The skim cut makes the aluminum rod a loose fit inside the sanding band, but the knurling enlarges the diameter enough to make it a firm press fit and I think it’ll have enough traction to stay in place.
FWIW, the wheels in the LittleMachineShop knurling tool seem pretty bad: the central holes aren’t quite concentric with the cutting edge, the bores are a loose fit on the mounting screws, the wheels are much narrower than the slots they ride in, so they wobble uncontrollably.

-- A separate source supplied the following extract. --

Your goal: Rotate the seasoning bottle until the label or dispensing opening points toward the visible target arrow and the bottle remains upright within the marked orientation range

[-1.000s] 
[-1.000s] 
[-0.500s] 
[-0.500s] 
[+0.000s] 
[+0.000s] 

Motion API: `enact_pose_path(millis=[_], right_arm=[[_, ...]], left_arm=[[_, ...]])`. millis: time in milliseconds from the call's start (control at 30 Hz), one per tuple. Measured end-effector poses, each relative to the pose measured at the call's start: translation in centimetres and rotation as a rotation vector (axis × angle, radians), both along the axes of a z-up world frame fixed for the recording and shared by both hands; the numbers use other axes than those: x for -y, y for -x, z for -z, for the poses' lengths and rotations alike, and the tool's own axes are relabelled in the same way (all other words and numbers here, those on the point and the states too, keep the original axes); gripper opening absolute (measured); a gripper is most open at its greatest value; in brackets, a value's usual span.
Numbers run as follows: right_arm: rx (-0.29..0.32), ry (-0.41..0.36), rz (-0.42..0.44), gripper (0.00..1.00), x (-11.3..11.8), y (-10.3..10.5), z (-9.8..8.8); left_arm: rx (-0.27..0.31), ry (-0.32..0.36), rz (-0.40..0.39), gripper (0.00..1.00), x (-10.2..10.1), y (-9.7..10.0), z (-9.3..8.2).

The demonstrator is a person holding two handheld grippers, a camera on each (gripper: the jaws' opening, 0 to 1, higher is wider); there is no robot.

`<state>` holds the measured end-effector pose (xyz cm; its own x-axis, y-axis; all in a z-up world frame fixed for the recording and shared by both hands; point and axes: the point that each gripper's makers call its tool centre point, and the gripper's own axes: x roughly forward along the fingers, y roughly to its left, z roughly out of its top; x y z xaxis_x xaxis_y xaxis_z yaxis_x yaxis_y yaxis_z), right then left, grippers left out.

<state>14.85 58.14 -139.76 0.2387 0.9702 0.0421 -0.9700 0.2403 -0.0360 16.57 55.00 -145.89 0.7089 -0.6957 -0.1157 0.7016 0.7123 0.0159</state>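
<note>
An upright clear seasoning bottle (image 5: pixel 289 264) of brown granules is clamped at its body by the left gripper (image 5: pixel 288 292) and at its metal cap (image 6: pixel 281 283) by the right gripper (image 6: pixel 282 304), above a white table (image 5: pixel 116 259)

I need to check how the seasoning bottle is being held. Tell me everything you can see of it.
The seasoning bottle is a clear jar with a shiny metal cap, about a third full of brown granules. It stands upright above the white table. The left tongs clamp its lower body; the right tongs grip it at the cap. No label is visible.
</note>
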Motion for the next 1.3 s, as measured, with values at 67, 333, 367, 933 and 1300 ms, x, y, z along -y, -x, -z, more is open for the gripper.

It’s not a fatal flaw, but they definitely produce a sub-par knurl.
Face off the front, cut the knurling down at each end, then part it off:

Clamp it in the Sherline mill, laser-spot the edges, set the origin in the middle, and center drill:

Drill and tap for a teeny M3 setscrew:

Clean out the chips, debur the hole, install the setscrew, and you’re half-done: do it again to get the second drive roller!
After dismantling the tailstock to apply the tweaks, it was grossly out of alignment, as seen from the top:

Seen from the side, the tailstock center is way too high:

No surprises there.
The object of the game is to make the tailstock bore collinear with the spindle bore in all four degrees of freedom:
The first step is to match those two points, then measure the angular error.
Loosen the (new!) screws holding the tailstock top & bottom castings together:

I set them snug enough to prevent casual motion and loose enough to allow adjustment with gentle taps from a plastic hammer. Tapping the top casting forward lined up the dead centers horizontally, leaving only the vertical alignment.
Then I clamped the tailstock’s bottom casting to the lathe bed:

Loosening the screws a bit more let me tilt the top casting to the left and slide a brass shim between the two castings, adding just a little more height to the left side to move the tailstock center downward.
This could do any or all of:
I started with a 6 mil = 0.15 mm shim that didn’t quite do enough and a 16 mil = 0.4 mm shim was a bit too much. Pinching a brass shimstock snippet between the centers show how they match front-back and don’t match up-down, with the tailstock center now too low:

Some back-and-forth fiddling showed a 10 mil = 0.25 mm sheet came out about right:

With the two linear degrees of freedom accounted for, measure the yaw angle by comparing the position of the tailstock ram’s far end:

With its near end:

Note: measure the offset by sliding the tailstock along the ways, not by retracting the ram. Reassuringly, the ram slides out parallel to its axis.
Measure the pitch angle, similarly:

As it turns out, the far end of the ram is 5 mils down and front from its base near the tailstock. Over 1.5 inches of travel, 5 mils works out to 0.19°.
Although it’s a small angle, the huge Jacob chuck supplied with the lathe puts a typical drill 125 mm from where you see the tailstock dead center’s tip. In round numbers, the drill point will be 16 mils low-and-front, about 25 mils radially off-center, which agrees reasonably well with what I actually see:

Because I don’t do much turning between centers, I retinkered the alignment to put a point held in the drill chuck on center. Deep hole drilling won’t work quite right, because the ram extends along those 0.19° angles, but it’s Good Enough for now. It’ll be much easier to correct the yaw misalignment than the height mismatch.
Those of you who read image metadata surely noticed the pix aren’t in ascending temporal order. Verily, this was an iterative process, with pix happening all along the way.